Sunday, July 13, 2008

Who Runs the World?

Keynes is widely credited as being the brains behind the economic multinational organisations set up after World War Two. In response to the Great Depression, Keynes had argued for the necessity of government intervention to stabilise the boom and bust cycle of the free market. This held both at a national and an international level. However, when it came time to set up these new institutions, Keynes had less to do with the construction of these entities than he might have wanted.

Richard Peet argues in his book "Unholy Trinity" that the International Monetary Fund (IMF), World Bank and the World Trade Organisation (WTO) were all established on and continue to be driven by a neoclassical influence. The argument that the "Washington Consensus" associated with these organisations is part of a neoclassical agenda is not unique to Peet; what is interesting in his contribution to the literature on this subject is that he traces this neoclassical influence right back to the establishment of these organisations.

In fact, the only thing he identifies as being Keynesian about the organisations is that they are founded on the belief that some kind of government intervention is required in the free market. As others have argued, his book identifies the American government as being the primary agent behind the influence of neoclassicism in these organisations. He goes further and attributes the major financial institutions as being the prime mover behind the American government's espousal of neoclassicism.

The historical argument of the book offers an interesting perspective of how the US government imprinted its influence on the Bretton Woods organisations from their establishment. The world had just come out of a period where the USA had withdrawn from the wider world. Much of the spillover of the Great Depression into the rest of the world was due to this decision. More importantly, the Allies had been staring down the jaws of defeat until the USA had entered the war. The negatives of a US withdrawal from international affairs were only too apparent, so the world was willing to concede the deciding vote in the new organisations in exchange for US involvement.

Peet traces the role of the US government, academic institutions, mutinational financial institutions, particularly investment banks, and press in establishing the hegemonic influence of neoclassicism. Although academic institutions are nominally independent, much of their funding is corporate. Furthermore, economic academics who leave the Ivory Tower, either temporarily or permanently, tend to find a home in government organisations and major financial houses. These same financial houses often own controlling influences over media companies. Peet lays out the academic credentials of the various heads of the two Bretton Woods organisations and it is clear enough that many of them were not only educated at the same institutions but most had worked for investment banks before taking up their positions in these international bodies.

Much emphasis is often laid on the amount of debt owed by poor and middle-income countries to the wealthy ones. But it should not be forgotten that much of these countries' debt are also owed to and traded by major international financial houses. And neoclassical tenets do provide the best guarantee that those debts will be paid as they promote fiscal discipline and the importance of exports. By minimising government spending and maximising export revenues, governments are more likely to be able to pay their debts. However, the other economic effects of such policies are more arguable.
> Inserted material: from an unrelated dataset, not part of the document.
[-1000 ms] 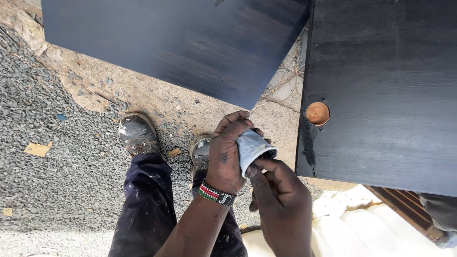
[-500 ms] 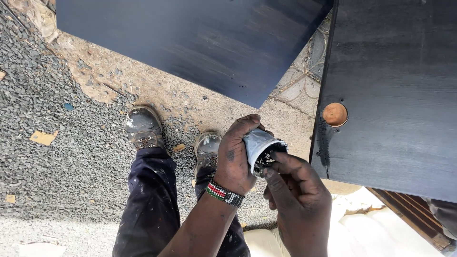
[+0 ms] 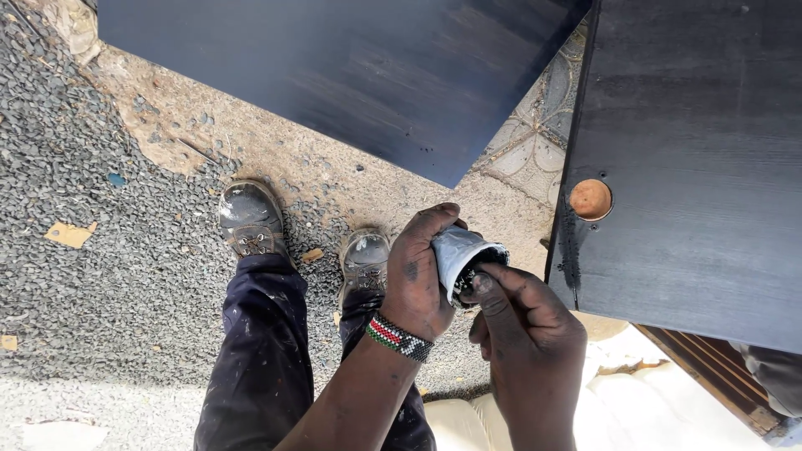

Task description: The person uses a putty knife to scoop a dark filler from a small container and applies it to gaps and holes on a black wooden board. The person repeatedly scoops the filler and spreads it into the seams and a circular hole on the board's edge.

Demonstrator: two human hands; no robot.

This book does provide interesting insights into how prevailing economic powers use their influence to chart academic discourse. However, what it does neglect is the fact that sometimes this flow goes in both directions. Throughout history, it has often been the thinkers who have envisioned a new way of organising society, both politically and economically, and the rest of society has followed. Even classical theory itself was one of the progenitors of capitalism. There may be feedback effects that serve to entrench theory so as to protect a system once it is established but often it is theory which is the first mover.

As the book mentions, a counter-hegemonic movement has begun in academia and outside of it that opposes the claims of neoclassicism. As the new discourse establishes itself, it too will build a picture of how the world should be organised and should that picture make its way into the real world, it too will spawn interests to feed the theories that brought it into being. One can only hope that the world it builds will be a prettier one for those at the bottom of the pile.